Write out the lines of the material below exactly, beginning at the line with "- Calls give" and stopping after the line with "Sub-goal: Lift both", and leave out the pictures.

• **SUPPLIED RECORDS**

# # #

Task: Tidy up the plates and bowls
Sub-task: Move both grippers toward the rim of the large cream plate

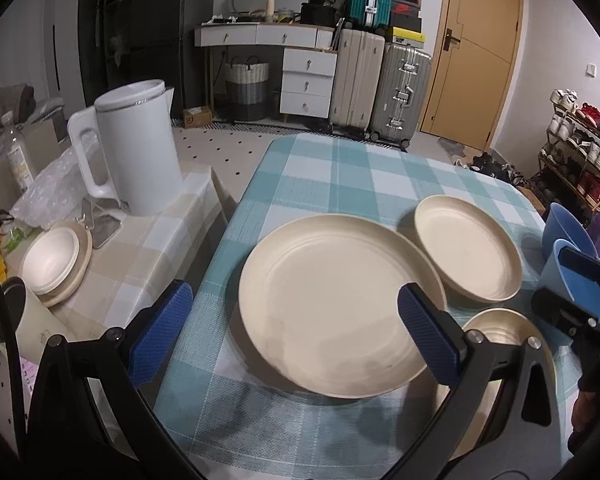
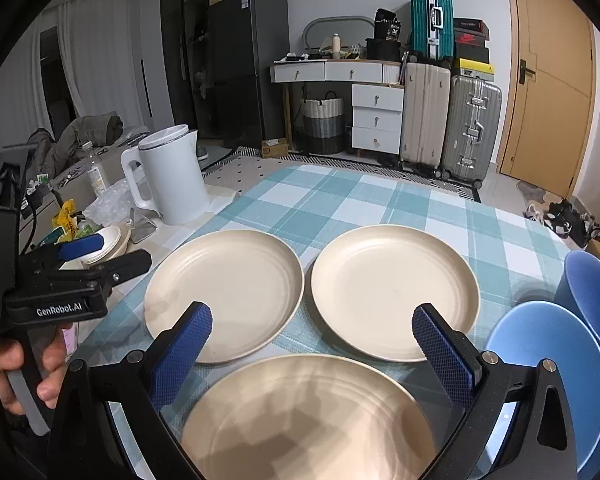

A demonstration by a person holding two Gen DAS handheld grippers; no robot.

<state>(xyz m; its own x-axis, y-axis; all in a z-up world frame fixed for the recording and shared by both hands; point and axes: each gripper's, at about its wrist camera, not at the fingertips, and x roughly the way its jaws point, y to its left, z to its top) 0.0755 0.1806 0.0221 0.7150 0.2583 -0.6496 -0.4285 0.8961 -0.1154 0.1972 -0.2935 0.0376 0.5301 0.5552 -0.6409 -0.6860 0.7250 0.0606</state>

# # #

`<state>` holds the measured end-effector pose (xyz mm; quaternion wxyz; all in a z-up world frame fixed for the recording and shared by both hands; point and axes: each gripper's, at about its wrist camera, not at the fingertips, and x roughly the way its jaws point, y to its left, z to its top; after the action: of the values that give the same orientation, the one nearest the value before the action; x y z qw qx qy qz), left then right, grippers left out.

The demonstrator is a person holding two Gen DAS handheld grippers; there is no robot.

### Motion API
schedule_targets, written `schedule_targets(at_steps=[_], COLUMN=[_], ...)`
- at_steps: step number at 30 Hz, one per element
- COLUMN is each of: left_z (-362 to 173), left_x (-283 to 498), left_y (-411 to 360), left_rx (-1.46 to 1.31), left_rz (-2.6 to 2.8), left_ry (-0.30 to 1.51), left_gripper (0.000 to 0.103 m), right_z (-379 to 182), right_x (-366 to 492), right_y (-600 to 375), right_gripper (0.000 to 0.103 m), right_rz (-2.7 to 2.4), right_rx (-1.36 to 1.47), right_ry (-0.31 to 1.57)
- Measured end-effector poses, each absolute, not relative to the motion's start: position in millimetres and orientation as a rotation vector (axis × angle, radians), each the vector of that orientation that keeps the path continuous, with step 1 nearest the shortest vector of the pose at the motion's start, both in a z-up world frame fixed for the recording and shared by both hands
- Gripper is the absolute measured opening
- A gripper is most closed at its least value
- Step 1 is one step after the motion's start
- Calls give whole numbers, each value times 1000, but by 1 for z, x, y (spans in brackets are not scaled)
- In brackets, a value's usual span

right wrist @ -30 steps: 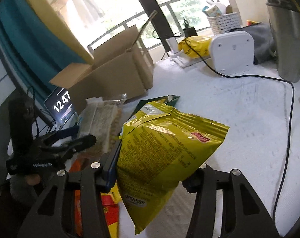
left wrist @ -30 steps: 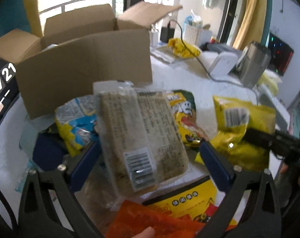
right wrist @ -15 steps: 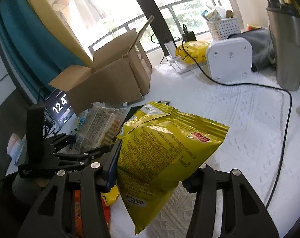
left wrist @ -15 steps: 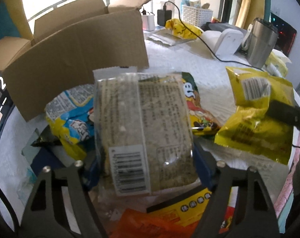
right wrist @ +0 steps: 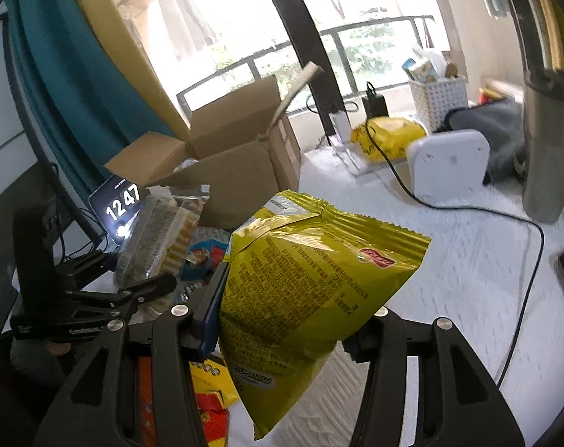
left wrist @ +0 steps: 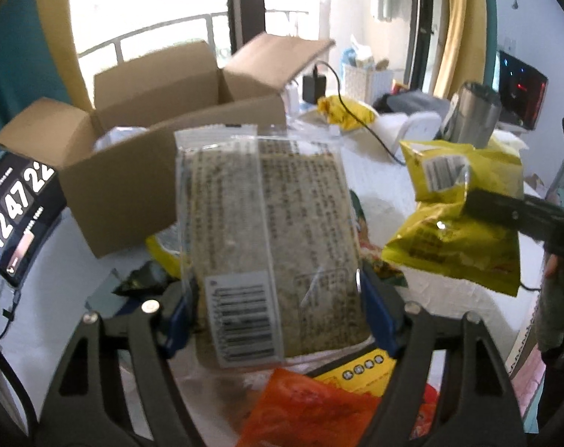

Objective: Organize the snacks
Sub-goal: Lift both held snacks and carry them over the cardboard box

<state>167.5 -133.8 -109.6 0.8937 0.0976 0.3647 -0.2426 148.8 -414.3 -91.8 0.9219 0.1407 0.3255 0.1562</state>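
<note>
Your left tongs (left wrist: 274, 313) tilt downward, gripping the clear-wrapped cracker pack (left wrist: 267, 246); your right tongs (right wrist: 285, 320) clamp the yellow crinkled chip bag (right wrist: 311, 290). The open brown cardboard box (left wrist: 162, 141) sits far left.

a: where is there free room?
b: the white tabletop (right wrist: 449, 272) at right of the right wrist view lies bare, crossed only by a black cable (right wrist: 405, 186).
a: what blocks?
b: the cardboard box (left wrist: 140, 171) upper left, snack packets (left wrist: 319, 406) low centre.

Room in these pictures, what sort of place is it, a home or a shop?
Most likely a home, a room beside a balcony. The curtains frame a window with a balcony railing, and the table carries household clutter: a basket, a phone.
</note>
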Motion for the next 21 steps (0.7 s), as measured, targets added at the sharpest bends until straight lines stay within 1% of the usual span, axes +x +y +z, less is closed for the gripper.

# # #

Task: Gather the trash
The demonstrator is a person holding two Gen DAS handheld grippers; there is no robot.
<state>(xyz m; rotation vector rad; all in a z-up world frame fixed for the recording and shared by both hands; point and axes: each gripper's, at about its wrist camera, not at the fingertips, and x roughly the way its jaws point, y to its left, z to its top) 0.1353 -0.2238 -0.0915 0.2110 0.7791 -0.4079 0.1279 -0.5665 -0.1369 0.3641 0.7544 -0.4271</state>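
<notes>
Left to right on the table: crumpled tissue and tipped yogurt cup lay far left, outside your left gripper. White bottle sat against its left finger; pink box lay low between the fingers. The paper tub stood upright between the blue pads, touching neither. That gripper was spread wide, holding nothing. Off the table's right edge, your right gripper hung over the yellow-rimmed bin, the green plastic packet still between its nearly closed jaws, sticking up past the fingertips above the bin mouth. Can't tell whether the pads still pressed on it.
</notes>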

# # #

• **RESPONSE**
- Calls give whole numbers, each value times 1000, but by 1 for z, x, y (spans in brackets are not scaled)
- In brackets, a value's usual span

right wrist @ -30 steps: 
left wrist @ -30 steps: 
right wrist @ -15 steps: 
left wrist @ -15 steps: 
right wrist @ +0 steps: 
left wrist @ +0 steps: 

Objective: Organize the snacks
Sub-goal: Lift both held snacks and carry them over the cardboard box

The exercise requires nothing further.